» WORK INSTRUCTIONS
Please give back each line of the listing, unchanged in every word.
*** DATA SEGMENT ***
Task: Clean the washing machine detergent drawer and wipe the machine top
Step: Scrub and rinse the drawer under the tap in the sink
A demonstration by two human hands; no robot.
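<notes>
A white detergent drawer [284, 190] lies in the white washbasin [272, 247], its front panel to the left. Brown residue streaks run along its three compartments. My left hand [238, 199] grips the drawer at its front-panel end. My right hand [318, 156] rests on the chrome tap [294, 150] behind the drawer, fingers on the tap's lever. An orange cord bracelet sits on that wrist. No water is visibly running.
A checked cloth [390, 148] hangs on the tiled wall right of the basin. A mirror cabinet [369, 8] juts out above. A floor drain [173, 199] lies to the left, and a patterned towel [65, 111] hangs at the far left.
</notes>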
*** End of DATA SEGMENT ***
» WRITTEN ANSWER
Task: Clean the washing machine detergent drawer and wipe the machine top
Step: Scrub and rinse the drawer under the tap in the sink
A demonstration by two human hands; no robot.
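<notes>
A white detergent drawer [284, 190] lies in the white washbasin [272, 247], its front panel to the left. Brown residue streaks run along its three compartments. My left hand [238, 199] grips the drawer at its front-panel end. My right hand [318, 156] rests on the chrome tap [294, 150] behind the drawer, fingers on the tap's lever. An orange cord bracelet sits on that wrist. No water is visibly running.
A checked cloth [390, 148] hangs on the tiled wall right of the basin. A mirror cabinet [369, 8] juts out above. A floor drain [173, 199] lies to the left, and a patterned towel [65, 111] hangs at the far left.
</notes>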

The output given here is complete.